Войдя в роль блюстителя порядка, Михаил все больше распалялся:
— Руки за голову, лицом к стене! Хлеб положи, ну!
Человек не положил хлеб. Он пожал плечами, удивляясь несуразности этого приказания, и объяснил:
— Я есть хочу.
Михаил вырвал у него батон и приказал:
— Молчи громче!
И хотел вернуть украденное Татьяне, но она отказалась:
— Да ладно, он его надкусал уже.
— Неважно! Сейчас я его отведу в милицию!
— Не надо, — сказала Татьяна. — Пусть уходит. Он кроме хлеба ничего и не взял.
Михаилу захотелось показать себя перед нею добрым человеком. Поэтому он предложил бомжу:
— Выбирай: или я веду тебя в милицию — или даю тебе три раза по шее. Предупреждаю: от меня есть шанс выжить, от милиции нет.

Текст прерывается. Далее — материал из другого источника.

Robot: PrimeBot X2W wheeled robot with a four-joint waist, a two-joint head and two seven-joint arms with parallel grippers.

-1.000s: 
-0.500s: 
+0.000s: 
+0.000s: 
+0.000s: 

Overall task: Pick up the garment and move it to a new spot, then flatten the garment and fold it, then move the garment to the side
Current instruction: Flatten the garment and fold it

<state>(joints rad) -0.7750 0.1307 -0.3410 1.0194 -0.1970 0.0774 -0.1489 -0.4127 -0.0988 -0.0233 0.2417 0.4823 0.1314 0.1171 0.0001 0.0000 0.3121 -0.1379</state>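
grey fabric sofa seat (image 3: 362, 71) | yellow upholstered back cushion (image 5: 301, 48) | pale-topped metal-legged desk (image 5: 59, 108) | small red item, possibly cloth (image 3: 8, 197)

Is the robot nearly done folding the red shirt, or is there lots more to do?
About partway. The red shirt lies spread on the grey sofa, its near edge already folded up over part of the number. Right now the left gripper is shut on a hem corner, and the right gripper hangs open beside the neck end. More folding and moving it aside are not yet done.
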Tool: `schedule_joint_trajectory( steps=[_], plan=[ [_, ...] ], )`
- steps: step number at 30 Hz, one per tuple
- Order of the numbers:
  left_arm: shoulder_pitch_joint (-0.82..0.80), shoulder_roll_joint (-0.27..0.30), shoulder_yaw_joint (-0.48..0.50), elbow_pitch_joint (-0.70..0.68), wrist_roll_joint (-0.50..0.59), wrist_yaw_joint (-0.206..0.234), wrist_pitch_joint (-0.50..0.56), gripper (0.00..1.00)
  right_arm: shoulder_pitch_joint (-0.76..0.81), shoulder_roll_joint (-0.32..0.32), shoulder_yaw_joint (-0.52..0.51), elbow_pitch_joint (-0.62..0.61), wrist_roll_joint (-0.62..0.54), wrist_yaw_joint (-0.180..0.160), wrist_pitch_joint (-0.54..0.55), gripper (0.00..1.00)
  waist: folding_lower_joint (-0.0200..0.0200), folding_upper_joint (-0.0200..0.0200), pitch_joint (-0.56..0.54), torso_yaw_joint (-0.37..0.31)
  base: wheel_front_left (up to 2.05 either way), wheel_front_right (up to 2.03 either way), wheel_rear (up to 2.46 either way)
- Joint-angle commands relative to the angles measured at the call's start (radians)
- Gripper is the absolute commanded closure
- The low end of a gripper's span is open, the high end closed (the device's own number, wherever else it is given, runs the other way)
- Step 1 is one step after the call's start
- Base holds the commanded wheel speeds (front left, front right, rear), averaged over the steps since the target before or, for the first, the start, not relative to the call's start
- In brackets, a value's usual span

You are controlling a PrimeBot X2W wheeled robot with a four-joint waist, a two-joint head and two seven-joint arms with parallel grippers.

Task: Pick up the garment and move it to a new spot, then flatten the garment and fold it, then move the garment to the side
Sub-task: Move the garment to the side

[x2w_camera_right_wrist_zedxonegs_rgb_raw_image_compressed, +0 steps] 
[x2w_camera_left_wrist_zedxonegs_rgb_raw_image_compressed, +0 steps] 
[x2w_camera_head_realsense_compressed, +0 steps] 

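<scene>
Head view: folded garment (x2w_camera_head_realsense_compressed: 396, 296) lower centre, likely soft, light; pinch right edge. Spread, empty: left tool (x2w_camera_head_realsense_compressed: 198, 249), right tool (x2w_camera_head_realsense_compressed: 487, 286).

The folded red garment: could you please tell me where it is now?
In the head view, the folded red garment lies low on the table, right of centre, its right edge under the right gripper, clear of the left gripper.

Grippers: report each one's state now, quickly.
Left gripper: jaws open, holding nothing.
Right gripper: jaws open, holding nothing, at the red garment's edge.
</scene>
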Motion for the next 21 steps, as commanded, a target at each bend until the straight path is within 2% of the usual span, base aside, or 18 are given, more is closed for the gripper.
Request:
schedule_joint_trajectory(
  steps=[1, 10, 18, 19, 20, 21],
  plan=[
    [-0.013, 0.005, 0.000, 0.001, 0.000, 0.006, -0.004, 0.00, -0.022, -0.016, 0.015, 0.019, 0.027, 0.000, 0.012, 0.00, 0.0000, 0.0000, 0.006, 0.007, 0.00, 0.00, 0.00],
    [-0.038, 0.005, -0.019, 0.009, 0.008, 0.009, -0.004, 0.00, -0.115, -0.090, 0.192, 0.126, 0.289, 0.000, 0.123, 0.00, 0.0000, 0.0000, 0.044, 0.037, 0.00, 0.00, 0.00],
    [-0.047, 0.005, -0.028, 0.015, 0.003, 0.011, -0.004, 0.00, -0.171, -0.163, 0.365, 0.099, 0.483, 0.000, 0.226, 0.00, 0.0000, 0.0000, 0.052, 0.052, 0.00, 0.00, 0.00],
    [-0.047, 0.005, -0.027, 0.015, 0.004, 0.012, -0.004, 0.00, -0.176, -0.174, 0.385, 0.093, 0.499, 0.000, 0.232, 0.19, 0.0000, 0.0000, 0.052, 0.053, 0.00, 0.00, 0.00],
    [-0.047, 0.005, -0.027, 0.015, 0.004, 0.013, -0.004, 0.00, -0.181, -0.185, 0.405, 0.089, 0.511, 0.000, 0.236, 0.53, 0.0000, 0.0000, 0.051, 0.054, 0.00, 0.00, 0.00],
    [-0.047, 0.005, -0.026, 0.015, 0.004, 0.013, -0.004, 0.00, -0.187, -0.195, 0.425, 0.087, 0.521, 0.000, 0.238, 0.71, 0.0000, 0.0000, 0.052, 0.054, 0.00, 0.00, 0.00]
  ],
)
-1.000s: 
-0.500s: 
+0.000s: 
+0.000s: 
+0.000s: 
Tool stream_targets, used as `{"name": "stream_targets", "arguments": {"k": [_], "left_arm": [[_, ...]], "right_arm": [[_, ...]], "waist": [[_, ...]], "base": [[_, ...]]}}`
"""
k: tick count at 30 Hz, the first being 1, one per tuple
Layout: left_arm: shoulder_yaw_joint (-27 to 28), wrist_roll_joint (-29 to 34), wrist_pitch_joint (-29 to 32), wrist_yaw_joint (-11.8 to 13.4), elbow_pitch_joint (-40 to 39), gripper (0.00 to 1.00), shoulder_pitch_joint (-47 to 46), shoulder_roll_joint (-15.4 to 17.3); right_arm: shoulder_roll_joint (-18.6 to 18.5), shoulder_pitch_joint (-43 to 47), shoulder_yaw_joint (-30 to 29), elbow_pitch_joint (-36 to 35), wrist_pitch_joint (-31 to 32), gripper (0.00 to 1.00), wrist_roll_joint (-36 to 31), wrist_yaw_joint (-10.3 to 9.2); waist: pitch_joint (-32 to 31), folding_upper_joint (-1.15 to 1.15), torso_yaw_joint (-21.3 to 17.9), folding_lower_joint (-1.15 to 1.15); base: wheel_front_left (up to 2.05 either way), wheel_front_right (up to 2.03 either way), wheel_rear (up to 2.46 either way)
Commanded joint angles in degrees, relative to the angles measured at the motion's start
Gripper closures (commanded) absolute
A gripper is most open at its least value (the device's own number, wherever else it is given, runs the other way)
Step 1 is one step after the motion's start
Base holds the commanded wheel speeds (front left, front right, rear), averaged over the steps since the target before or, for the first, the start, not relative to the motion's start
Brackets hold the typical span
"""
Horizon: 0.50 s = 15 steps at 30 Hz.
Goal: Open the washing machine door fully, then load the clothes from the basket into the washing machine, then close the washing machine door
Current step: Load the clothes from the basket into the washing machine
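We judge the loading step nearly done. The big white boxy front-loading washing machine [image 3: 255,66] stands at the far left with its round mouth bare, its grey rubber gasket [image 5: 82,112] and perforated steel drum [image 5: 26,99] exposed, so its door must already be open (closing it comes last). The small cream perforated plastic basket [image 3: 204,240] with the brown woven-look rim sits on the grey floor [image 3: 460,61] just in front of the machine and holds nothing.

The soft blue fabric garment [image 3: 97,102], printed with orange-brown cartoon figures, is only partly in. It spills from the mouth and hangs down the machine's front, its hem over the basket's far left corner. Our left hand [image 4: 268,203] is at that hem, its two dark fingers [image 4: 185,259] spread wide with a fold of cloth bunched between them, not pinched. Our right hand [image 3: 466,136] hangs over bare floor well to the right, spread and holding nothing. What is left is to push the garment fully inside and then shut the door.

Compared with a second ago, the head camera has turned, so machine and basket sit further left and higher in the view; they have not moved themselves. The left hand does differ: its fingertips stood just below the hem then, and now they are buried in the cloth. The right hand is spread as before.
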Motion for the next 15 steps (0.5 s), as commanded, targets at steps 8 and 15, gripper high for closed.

Всякий разумный житель нашей Богом спасаемой (ибо больше некому) страны выбрал бы, конечно, не милицию, а частное лицо. Не потому, что от милиции действительно нет шанса выжить, но очень уж она у нас непредсказуема. Приведут тебя туда с одним делом, а возьмут совсем за другое. И потом всякий милиционер есть одновременно и государственный служащий, и частное лицо, потому что у него ведь семья, дети, и все есть хотят, следовательно, общаясь с милиционером, ты общаешься как бы с двумя людьми сразу, и неизвестно, кто из них возьмет верх. Частное же лицо оно и есть частное лицо, с ним можно договориться по-свойски, и вообще, замечено, контакт на уровне неслужебном, личном у нас как-то безопаснее. И дешевле обходится. Но бомж поступил странно, неразумно. Глядя на Михаила вопросительно, он не ответил точно, а словно предположил:
— В милицию?
— Не угадал! — воскликнул Михаил. — Я тебя сам накажу!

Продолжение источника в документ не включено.